*Activity:* Show each line of the data below that has the string "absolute" in it.
□ □ □ □ □ □ □
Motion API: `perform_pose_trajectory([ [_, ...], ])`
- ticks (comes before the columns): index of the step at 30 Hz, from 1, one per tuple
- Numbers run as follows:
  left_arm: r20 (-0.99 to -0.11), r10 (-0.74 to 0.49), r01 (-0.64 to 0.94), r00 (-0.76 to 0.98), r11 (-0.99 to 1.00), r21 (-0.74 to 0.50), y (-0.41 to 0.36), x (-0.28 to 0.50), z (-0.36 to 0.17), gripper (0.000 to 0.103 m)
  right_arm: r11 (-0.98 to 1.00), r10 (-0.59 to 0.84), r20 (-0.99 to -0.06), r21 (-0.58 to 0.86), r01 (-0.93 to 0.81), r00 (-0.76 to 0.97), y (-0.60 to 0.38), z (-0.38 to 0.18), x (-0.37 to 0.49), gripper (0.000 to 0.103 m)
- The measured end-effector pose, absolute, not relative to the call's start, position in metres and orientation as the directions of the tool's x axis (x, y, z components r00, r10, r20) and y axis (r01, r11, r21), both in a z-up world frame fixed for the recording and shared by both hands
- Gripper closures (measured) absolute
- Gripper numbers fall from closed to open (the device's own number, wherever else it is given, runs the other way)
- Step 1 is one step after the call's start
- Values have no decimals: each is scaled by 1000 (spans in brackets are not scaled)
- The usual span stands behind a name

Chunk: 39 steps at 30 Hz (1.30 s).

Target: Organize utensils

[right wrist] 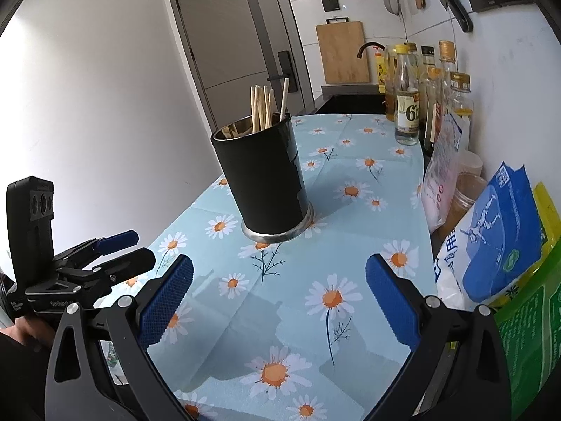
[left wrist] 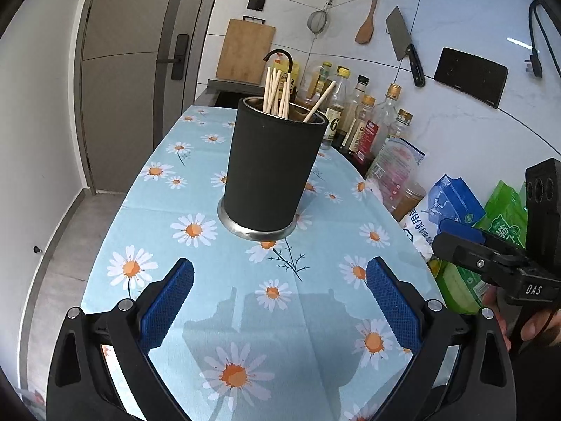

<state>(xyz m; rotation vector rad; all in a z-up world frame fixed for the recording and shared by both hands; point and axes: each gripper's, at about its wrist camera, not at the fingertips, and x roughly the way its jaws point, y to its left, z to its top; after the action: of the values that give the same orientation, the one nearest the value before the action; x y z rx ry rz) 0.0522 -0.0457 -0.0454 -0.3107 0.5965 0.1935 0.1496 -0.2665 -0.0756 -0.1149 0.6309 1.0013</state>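
A black utensil holder (left wrist: 271, 168) with a steel base stands upright on the daisy-print tablecloth (left wrist: 210, 298). Several wooden chopsticks (left wrist: 277, 89) stick out of it. It also shows in the right wrist view (right wrist: 264, 182), with the chopsticks (right wrist: 263, 107) inside. My left gripper (left wrist: 280, 301) is open and empty, a short way in front of the holder. My right gripper (right wrist: 278, 300) is open and empty, also short of the holder. Each gripper shows in the other's view: the right one (left wrist: 466, 242) at the right edge, the left one (right wrist: 122, 249) at the left edge.
Oil and sauce bottles (left wrist: 364, 119) and food bags (right wrist: 498, 231) line the wall side on the right. A sink with a black tap (right wrist: 368, 47) and a cutting board (left wrist: 245, 51) lie beyond the table. A cleaver (left wrist: 403, 44) and a spatula (left wrist: 366, 24) hang on the wall.
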Motion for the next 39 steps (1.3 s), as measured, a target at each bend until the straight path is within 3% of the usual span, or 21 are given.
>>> perform_pose_trajectory([
  [39, -574, 87, -257, 814, 940, -223, -46, 46, -43, 7, 520, 757, -531, 134, -844, 382, -260, -69, 131, 5],
])
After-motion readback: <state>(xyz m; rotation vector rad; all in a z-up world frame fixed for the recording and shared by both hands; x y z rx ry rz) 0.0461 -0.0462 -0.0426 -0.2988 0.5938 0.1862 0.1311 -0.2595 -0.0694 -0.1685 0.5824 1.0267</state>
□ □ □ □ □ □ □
*Response to the exercise:*
- The measured end-effector pose, absolute, not relative to the call's start, position in metres and orientation as the directions of the tool's x axis (x, y, z components r00, r10, r20) and y axis (r01, r11, r21), both in a z-up world frame fixed for the recording and shared by both hands
- Gripper closures (measured) absolute

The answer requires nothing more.